Nice effort Travis; much appreciated,
This year I’m raising Turkeys, and Sandstorm Metals among them. The reality is mining stocks go through a process that takes years. What we get is some idea of the scale and potential at typically good price, but often the time for the asset to reap rewards is much later. Patience, that difficult to find virtue, is truly tested with these volatile stocks, but once you learn to take some profits when you should, and relish these corrections like now as a buying opportunity, then you can succeed.
When you look at a streaming company like Sandstorm Metals, heed the stage these exploration/developments are in. and when new news can be expected. how long you might need to wait for them to reward you.
Mining from beginning to end is about “de-risking the project milestone by milestone and there are a lot of considerations. The newsletter pitch may cover a few, and notoriously timing of proposed gains, and suggesting a fractional initial position is rarely mentioned by “lesser” analysts.

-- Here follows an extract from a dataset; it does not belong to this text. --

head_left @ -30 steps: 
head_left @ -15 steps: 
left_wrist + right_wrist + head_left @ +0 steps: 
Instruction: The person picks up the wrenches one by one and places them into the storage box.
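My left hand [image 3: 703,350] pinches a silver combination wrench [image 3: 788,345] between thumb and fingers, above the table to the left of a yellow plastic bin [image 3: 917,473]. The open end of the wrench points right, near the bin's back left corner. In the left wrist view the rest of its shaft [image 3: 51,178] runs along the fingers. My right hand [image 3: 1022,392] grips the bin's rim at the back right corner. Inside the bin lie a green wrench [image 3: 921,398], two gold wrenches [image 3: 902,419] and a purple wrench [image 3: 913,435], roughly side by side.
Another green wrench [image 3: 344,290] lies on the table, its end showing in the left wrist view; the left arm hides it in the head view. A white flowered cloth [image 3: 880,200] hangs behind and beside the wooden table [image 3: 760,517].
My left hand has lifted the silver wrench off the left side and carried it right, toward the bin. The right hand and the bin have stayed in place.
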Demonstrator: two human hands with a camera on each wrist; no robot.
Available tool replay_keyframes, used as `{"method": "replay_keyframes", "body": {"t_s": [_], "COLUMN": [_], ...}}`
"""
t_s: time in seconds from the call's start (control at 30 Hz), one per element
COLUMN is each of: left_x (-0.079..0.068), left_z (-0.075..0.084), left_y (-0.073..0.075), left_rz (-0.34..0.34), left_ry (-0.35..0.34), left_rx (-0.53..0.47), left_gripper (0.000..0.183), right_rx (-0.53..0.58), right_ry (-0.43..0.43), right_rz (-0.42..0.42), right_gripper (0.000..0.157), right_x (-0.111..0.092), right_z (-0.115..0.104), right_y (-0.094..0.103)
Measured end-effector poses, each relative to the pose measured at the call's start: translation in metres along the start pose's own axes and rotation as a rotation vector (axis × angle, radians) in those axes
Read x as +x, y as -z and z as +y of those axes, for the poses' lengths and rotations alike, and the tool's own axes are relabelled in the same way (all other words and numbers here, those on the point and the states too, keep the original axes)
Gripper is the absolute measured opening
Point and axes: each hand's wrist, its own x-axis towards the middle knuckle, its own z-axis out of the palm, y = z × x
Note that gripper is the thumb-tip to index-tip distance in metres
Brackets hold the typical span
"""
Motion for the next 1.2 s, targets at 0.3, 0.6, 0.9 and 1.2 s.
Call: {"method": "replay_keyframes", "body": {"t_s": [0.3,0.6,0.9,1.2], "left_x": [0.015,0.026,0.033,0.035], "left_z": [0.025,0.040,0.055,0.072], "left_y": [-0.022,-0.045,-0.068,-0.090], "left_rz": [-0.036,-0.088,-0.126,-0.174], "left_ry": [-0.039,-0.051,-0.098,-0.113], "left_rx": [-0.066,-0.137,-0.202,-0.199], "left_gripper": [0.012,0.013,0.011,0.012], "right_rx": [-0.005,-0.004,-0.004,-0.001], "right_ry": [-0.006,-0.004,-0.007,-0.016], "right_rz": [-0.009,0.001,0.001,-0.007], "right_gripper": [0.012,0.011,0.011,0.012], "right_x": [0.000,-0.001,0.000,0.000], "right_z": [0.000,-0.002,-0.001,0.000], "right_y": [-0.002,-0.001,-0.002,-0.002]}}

This is going to be a long term investment for me, hopefully as a free ride
after taking some profits in another year or three. I have about 10 of these deep in the red,
but only regret putting too much in 2 . Lots of other positions in this mining sector cushion these 10. I am nearing the goal of not spending my time investigating these stocks, or worrying about what’s happening. I will do some selective fertilizing when the market begins its move, – I am not as confident in the broader stock market, as fiat currencies are in a war with intended consequences, so natural resource/hard assets, mostly outside the US dollar suits me. I’ve spent the time to learn about the industry and these stocks but the big lessons were taking profits, holding and buying, not selling, in times like now.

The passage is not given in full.